Last night a new Top 100 historical figure list show, “Histories 100 Most Influential people: Hero Edition,” aired on NTV. Here is the full list of results, as selected by a national survey.
- Sakamoto Ryoma
- Napoleon I
- Oda Nobunaga
- Saigo Takamori
- Miyamoto no Yoshitsune
- Jean of Arc
- Hideyoshi Toyotomi
- Albert Einstein
- Yutaka Ozaki
- Akechi Mitsuhide
- Genghis Khan
- Tokugaya Ieyasu
- Thomas Edison
- Florence Nightengale
- Chiune Sugihara
- Kyu Sakamoto
- Hijikata Toshizo
- Rikidozan
- Yoshida Shoin
- Mahatma Gandhi
- Prince Shotoku
- George Washington
- Sanada Yukimura
- Mother Teresa
- Yujiro Ishihara
- Kakuei Tanaka
- Wolfgang Amadeus Mozart
- Abraham Lincoln
- Oishi Yoshio
- Okita Soji
- Christopher Columbus
- Admiral Togo Heihachiro
- Martin Luther King Jr.
- Andy Hug
- Amakusa Shiro
- Hideyo Noguchi
- Bruce Lee
- Leonardo da Vinci
- Abe no Seimei
- Walt Disney
- Kondo Isami
- Date Masamune
- Akira Kurosawa
- Julius Caesar
- Chosuke Ikariya
- Audrey Hepburn
- Liu Bei
- Ryunosuke Akutagawa
- John Lennon
- Takasugi Shinsaku
- Naomi Uemura
- Freddy Mercury
- Isoroku Yamamoto
- Osamu Tezuka
- Ninomiya Sontoku
- Charlie Chaplin
- Diana, Princess of Wales
- Ludwig van Beethoven
- Ryotaro Shiba
- Pablo Picasso
- John F Kennedy
- Yuri Gagarin
- “Giant” Baba
- Kong Ming
- Anne Frank
- Daijiro Kato
- Cao Cao
- Tokugawa Yoshimune
- Arthur Conan Doyle
- Elvis Presley
- Galileo Galilei
- Queen Himiko
- Yusaku Matsuda
- Pierre and Marie Curie
- Ferdinand Magellan
- James Dean
- Yukio Mishima
- Taira no Masakado
- Hokusai
- Sen no Rikyu
- Kiyoshi Atsumi
- Federic Chopin
- Babe Ruth
- Sun Yat-sen
- Ayrton Senna
- Takanohana Koji
- William Shakespeare
- Shirasu Jiro
- Taira no Kiyomori
- Eisaku Sato
- The Wright Brothers
- Stanely Kubrick
- Theodore Roosevelt
- Hiraga Gennai
- Miyamoto Musashi
- Eiji Tsuburaya
- Abebe Bikila
- Eiji Sawamura
- Isaac Newton
- Matthew Calbraith Perry
As in their previous historical figure listing shows, NTV had popular celebrities play the role of their favorite historical people who made the list.

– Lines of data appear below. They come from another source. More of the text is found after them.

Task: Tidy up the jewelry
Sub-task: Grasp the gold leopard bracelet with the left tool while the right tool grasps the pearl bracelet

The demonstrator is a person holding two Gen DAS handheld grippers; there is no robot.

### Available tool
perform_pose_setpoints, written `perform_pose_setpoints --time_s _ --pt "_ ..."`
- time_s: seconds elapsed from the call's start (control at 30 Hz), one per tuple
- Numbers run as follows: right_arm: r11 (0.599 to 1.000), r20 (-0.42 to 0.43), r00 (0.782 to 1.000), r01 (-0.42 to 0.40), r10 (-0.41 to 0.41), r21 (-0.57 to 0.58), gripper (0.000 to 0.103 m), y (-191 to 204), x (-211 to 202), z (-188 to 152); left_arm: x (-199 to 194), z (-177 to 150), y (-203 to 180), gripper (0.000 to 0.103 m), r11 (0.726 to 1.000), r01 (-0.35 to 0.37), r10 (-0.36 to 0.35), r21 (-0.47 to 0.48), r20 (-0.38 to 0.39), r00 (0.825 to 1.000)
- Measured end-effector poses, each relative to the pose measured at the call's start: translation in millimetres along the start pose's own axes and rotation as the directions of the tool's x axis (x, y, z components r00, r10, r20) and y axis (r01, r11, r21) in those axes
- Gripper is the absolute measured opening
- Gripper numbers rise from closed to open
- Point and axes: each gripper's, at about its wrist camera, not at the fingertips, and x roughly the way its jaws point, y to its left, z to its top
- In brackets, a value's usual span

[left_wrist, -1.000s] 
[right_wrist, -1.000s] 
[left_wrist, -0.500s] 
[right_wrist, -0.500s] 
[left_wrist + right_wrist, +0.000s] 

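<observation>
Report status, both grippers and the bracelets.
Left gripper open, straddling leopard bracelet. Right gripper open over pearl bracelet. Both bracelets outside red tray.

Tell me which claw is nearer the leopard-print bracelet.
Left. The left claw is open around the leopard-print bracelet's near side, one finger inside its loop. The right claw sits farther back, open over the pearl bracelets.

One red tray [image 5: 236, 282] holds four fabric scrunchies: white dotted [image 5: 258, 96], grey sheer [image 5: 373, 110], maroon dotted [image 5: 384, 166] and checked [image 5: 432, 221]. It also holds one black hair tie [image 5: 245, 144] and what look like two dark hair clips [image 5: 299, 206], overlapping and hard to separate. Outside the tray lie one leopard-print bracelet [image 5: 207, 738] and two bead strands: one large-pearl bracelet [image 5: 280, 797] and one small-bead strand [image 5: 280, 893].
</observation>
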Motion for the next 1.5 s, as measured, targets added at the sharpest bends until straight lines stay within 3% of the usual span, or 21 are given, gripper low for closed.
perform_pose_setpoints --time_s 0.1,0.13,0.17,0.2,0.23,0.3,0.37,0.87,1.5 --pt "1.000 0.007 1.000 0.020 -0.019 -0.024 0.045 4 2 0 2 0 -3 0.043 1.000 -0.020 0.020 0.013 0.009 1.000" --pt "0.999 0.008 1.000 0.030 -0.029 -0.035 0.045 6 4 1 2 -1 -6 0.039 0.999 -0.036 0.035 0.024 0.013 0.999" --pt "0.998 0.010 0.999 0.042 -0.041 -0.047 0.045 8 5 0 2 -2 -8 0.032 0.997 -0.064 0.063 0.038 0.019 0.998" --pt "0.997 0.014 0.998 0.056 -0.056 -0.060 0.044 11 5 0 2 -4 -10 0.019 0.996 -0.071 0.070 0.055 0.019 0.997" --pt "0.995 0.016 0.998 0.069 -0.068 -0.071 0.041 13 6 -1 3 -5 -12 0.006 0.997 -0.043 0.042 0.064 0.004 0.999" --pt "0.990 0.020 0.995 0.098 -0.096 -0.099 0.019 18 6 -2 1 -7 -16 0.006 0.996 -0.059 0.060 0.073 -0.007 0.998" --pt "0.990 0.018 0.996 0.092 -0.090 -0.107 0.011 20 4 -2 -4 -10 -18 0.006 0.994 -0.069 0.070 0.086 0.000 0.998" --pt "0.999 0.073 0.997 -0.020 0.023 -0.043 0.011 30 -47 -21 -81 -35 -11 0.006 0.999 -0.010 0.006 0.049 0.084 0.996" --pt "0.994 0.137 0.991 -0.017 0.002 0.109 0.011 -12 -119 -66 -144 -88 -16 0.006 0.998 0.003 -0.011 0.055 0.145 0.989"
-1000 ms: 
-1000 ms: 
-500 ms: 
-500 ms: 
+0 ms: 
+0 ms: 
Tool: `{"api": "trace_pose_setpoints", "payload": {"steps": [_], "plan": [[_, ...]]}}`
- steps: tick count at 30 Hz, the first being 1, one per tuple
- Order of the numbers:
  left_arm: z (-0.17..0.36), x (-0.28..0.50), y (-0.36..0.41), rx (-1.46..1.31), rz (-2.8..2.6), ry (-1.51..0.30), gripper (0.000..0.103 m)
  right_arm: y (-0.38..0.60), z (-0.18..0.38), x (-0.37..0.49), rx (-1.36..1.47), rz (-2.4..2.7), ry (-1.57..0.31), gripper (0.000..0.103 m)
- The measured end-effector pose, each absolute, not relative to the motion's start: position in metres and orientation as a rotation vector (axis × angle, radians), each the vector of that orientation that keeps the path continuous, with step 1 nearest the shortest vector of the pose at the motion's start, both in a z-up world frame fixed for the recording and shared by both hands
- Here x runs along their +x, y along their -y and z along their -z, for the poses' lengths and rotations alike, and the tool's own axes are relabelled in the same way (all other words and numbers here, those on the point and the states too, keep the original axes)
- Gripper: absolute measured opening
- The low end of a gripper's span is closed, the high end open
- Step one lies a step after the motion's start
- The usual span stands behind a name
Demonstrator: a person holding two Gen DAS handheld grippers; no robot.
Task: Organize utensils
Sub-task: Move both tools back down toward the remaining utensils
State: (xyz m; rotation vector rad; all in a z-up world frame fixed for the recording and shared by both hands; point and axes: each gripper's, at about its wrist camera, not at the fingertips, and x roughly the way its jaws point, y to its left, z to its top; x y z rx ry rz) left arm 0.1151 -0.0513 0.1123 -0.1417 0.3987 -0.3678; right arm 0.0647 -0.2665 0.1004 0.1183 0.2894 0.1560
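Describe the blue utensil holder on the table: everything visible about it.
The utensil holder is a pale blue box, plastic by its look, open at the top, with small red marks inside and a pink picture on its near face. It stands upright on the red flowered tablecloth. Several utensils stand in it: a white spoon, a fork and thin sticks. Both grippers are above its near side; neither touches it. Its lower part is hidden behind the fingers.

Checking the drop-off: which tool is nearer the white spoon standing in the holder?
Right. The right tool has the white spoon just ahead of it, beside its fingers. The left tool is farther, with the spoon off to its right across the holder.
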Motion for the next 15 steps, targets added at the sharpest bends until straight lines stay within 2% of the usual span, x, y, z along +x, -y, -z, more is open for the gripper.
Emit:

Here’s foreign “talento” Thane Camus playing Columbus (ranked 31):
Christopher Columbus was obsessed with sailing to Asia and often mentioned the riches of Japan. In this clip, Thane goes a bit further by proclaiming to his sailors that foreigners who come to Japan are popular with the women and can become TV celebrities. As the sailors cheer, text on the screen tells us that all the sailors are foreign “talento” for Japanese TV shows.

Another cool celebrity appearance was Mongolian sumo grand champion Asashoryu as Genghis Khan (ranked 11). Pretty cool moustache, Asa.
Update: A couple more clips from the show
Clip 1: Jean of Arc gets a message from God and later uses her divine knowledge to save a French soldier from a cannonball (fantastic special effects!):
Clip 2: Nobunaga, played by boxer Koki Kameda, demonstrates the effectiveness of longer spears and guns:
Not surprisingly, two of the top 3 results are the same as a similar list from an earlier NTV historical figure ranking show I translated back in May 2006. They also ran a top 100 historical women list show in September, which I also posted the results for. It’s interesting to see how the lists vary in their make-up, and how individuals such as the founders of Japanese Buddhist sects, are missing from the lists, while Jesus made one list. One could argue that NTV “cleaned up” their lists to be more politically correct, something that wouldn’t be too far out of place when other networks are facing accusations of faking/staging television programs.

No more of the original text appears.